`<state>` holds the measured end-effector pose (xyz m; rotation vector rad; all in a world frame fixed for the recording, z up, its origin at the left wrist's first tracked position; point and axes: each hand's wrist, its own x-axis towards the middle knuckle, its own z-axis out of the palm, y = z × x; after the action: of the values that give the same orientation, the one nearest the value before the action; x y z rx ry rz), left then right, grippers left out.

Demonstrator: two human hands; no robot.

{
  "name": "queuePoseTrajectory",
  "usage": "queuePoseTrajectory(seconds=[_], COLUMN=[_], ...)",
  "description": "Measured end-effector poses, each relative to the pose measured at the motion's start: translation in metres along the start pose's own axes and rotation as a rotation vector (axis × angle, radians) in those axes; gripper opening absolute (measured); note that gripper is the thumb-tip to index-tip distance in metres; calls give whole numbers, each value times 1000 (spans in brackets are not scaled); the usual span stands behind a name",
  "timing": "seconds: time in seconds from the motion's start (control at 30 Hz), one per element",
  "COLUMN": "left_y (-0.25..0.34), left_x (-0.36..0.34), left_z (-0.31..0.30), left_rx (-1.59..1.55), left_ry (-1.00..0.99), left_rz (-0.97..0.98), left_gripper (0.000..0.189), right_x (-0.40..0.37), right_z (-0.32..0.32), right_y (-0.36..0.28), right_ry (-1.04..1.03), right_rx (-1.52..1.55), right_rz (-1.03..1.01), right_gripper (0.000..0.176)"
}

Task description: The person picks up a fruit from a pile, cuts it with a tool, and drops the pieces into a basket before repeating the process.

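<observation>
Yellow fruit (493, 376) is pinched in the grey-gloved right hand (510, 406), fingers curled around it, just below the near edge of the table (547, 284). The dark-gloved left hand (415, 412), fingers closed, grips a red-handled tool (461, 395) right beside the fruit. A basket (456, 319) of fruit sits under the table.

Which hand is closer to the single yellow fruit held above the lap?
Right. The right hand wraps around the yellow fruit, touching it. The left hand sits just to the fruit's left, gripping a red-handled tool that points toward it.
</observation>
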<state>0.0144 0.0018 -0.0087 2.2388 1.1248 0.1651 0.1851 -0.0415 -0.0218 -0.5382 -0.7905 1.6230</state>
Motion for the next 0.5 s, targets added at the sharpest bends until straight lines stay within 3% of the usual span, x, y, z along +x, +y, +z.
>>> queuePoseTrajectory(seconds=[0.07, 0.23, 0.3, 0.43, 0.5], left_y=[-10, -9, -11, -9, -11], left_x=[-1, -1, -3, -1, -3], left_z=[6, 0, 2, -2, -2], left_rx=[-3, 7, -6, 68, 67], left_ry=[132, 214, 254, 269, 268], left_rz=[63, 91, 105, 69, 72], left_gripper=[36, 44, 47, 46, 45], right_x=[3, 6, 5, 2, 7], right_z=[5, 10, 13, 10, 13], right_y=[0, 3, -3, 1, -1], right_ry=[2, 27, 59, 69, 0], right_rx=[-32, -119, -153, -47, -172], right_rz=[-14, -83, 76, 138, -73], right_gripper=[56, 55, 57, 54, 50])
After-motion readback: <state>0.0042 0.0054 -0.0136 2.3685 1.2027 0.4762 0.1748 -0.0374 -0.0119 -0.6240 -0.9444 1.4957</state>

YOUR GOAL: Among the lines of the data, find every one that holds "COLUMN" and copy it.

EXERCISE SOLUTION:
  "usage": "queuePoseTrajectory(seconds=[_], COLUMN=[_], ...)",
  "COLUMN": "left_y (-0.25..0.34), left_x (-0.36..0.34), left_z (-0.31..0.30), left_rx (-1.59..1.55), left_ry (-1.00..0.99), left_rz (-0.97..0.98), left_gripper (0.000..0.189), right_x (-0.40..0.37), right_z (-0.32..0.32), right_y (-0.36..0.28), right_ry (-1.04..1.03), right_rx (-1.52..1.55), right_rz (-1.03..1.01), right_gripper (0.000..0.176)"

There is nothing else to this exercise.